Survei menunjukkan bahwa orang yang bersedia merusak gereja yang tidak memiliki izin berjumlah 14,7%, mengusir kelompok Ahmadiyah 28,7%, merajam orang berzina 23,2%, perang melawan non-muslim yang mengancam 43,5%, menyerang atau merusak tempat penjualan minuman keras 38,4%, mengancam orang yangg dianggap menghina Islam 40,7%, jihad di Afghanistan dan Irak 23,1%, dan jihad di Ambon dan Poso 25,2%. Sementara untuk bentuk tindakan kekerasan yang bersifat domestik, diperoleh tingkat kesediaan berikut: mencubit anak agar patuh pada orangtua 22%, memukul anak di atas sepuluh tahun agar salat 40,7%, suami memukul istri jika tidak melakukan kewajibannya 16,3%.

Jajang Jahroni menolak untuk mengatakan bahwa agama merupakan sumber dari kekerasan akan tetapi pemahaman yang tekstualis terhadap Kitab Suci agama tersebut bisa menjadi variabel yang paling signifikan dalam mendorong timbulnya perilaku kekerasan agama. Di samping mendorong perilaku kekerasan agama, tekstualisme dan Islamisme juga berkorelasi positif dengan perilaku kekerasan umum dan kekerasan negara. (Jajang Jahroni, Tekstualisme, Islamisme dan Kekerasan Agama, dalam: Islamlib.com, 07 Agustus 2008)

II.2. Agama dan Identitas

Tidak dapat dipungkiri bahwa agama merupakan sumber identitas yang sangat kuat dalam diri seseorang. Agama profetik seperti Islam dan Kristen, cenderung melakukan kekerasan segera setelah identitas mereka terancam. Persaingan antar agama yang memicu konflik sangat mudah terjadi apabila salah satu kelompok merasa identitasnya terancam.

Potensi ini menjadi semakin besar ketika para pemimpin politik berusaha mengkonstruksi identitas negara berdasarkan agama tertentu yang mayoritas.
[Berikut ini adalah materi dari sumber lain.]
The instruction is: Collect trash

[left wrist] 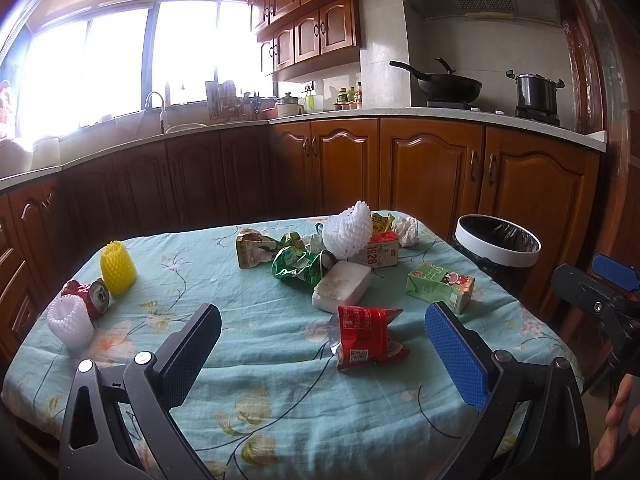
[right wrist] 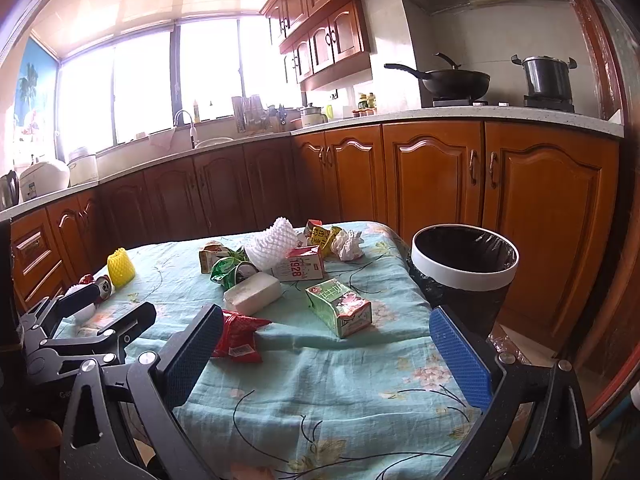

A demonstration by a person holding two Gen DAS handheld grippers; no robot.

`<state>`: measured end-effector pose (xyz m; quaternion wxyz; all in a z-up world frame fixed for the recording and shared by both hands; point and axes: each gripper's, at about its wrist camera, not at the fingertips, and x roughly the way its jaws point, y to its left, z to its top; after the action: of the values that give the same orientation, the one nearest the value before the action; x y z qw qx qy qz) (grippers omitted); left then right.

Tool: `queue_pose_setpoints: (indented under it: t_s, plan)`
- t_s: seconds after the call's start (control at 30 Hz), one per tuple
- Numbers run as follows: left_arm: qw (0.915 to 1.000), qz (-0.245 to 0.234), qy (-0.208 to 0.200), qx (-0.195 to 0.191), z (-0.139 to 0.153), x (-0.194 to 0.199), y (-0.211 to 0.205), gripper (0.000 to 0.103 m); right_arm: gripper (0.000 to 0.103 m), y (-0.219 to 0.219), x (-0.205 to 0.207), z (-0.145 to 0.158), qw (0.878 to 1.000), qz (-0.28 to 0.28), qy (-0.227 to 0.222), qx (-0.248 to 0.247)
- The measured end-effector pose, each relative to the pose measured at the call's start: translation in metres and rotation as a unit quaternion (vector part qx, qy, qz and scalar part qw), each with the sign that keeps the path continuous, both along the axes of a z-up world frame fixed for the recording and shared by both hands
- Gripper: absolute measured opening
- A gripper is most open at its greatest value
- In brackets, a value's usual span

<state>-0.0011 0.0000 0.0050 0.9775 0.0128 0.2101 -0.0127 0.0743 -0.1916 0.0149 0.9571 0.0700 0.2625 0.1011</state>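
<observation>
Trash lies scattered on a table with a light blue floral cloth (left wrist: 256,364). A red snack wrapper (left wrist: 366,338) sits just ahead of my left gripper (left wrist: 324,316), which is open and empty. A green drink carton (right wrist: 340,306) lies ahead of my right gripper (right wrist: 326,326), also open and empty. Farther back are a white foam block (left wrist: 342,286), a green wrapper (left wrist: 298,264), a "1928" carton (left wrist: 378,252) and white foam netting (left wrist: 348,230). At the left are a yellow foam net (left wrist: 117,268) and a crushed can (left wrist: 98,296). A black-lined bin with a white rim (right wrist: 464,268) stands off the table's right side.
Wooden cabinets and a countertop (left wrist: 400,114) run behind the table, with a wok (left wrist: 448,84) and a pot (left wrist: 536,92) on the stove. A crumpled tissue (right wrist: 350,246) lies at the far edge. A person's hand (left wrist: 620,416) shows at the right, below the right gripper (left wrist: 596,292).
</observation>
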Motion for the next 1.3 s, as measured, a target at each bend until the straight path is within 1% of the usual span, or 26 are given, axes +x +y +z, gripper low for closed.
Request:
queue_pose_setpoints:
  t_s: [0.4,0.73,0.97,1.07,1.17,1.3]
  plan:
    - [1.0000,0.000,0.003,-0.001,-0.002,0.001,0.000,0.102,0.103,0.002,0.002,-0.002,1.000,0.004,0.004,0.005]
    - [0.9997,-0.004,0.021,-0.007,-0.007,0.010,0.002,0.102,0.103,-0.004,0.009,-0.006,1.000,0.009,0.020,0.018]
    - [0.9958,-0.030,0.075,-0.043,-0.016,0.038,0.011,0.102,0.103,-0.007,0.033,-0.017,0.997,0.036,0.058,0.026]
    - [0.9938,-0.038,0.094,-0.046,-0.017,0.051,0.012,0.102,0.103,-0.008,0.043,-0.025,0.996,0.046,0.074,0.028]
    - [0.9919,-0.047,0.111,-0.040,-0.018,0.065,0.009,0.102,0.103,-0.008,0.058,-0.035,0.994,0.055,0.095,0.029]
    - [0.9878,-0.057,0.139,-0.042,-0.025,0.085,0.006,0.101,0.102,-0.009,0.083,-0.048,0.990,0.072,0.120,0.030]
Di satu sisi itu bisa menimbulkan arogansi dari kelompok pemeluk agama yang mayoritas dan perasaan terancam dan terintimidasi yang dirasakan oleh kelompok minoritas.

Dalam pandangan Said Agil Sirojd agama mempunyai dua kecenderungan yakni pertama, kecenderungan esensial yang berasal dari lubuk hati manusia yang paling dalam dan kedua, kecenderungan sekunder yang berasal dari proses historis kehidupan masyarakat dalam menjalankan agamanya. Kecenderungan agama sekunder dapat dilihat dalam bentuknya yang tradisional, dogmatis, ritualistik, institusinalis, dan legal. Sedangkan kecenderungan agama esensial dapat dilihat pada bentuknya yang liberal, spiritual, moral, internal, individual, dan humanis (Said Agil Sirodj, Reposisi Terhadap Dialog antar Umat Beragama, dalam Opini harian Kompas, Edisi : 18 Februari 2004).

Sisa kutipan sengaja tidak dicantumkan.